The city also plans a peak-period bus service into and out of Joint Base Pearl Harbor-Hickam, where a rail station is expected to open with three other stations in 2026 as part of the second of three segments.
HART has not estimated station use for the initial nine-station segment. The agency’s most recent estimate was for all 19 stations operating in 2030, and the Halawa station was expected to have 4,500 daily boardings on average, or sixth-most among 19 stations, trailing only downtown Honolulu, Waiawa near Pearl Highlands, Kalauao near Pearlridge Center, Ho‘ae‘ae at West Loch, and a station in Iwilei.
If the state’s plan for redeveloping the 98-acre Aloha Stadium site with a private partner is realized, the Halawa rail station stands to be more heavily used over the next couple of decades.

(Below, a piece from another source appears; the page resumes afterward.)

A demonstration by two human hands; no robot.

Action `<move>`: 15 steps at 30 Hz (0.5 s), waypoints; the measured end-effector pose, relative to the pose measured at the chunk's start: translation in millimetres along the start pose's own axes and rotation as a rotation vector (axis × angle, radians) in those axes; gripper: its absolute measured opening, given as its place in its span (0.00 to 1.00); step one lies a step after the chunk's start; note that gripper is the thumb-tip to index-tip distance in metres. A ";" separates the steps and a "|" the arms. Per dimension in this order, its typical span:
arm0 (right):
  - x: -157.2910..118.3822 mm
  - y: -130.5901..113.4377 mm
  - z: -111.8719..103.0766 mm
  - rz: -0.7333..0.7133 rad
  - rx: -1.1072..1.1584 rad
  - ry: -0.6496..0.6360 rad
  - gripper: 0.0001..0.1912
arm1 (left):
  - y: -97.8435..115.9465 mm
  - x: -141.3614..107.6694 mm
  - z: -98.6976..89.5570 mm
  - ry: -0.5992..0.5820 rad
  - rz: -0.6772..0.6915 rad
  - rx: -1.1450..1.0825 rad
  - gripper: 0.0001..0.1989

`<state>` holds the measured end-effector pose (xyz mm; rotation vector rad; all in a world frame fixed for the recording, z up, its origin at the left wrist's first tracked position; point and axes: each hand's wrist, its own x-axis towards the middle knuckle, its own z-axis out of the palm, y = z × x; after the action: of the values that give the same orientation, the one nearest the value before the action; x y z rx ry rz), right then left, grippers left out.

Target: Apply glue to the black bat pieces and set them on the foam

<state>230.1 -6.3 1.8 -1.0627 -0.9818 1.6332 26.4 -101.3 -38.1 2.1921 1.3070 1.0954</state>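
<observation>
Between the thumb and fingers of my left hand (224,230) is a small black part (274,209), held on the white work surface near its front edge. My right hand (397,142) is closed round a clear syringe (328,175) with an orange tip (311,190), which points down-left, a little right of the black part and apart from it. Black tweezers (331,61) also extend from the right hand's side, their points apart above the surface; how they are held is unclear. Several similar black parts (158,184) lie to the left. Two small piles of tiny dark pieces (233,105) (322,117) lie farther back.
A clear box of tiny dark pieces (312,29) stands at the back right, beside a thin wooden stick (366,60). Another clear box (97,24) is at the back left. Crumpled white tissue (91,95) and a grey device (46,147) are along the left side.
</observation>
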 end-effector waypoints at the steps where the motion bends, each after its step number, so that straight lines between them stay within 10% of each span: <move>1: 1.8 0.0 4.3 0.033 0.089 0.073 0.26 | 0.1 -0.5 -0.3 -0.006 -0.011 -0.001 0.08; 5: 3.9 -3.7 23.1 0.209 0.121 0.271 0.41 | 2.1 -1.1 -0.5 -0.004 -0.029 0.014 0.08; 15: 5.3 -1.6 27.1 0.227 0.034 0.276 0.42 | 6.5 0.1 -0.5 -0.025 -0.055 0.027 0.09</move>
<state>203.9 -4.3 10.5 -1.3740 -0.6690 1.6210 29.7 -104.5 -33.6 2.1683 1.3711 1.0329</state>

The stadium redevelopment plan envisions 1,810 homes, 620 hotel rooms, 641,000 square feet of retail and 192,000 square feet of office space developed over 20 years.
More development could occur on nearby sites that include Aiea Elementary School, Stadium Mall, Stadium Marketplace and the Puuwai Momi public housing complex, according to a city transit-oriented development plan adopted in 2020 that envisions higher-density redevelopment near the rail station.
Halawa (Curve). Halawa is the last ahupua‘a of the ‘Ewa district before traversing into Moanalua, the first ahupua‘a of the Kona district. Here you will find the wahi pana, Kapu‘ukapu (the forbidden hill) which by name implies the area once held religious and ceremonial significance.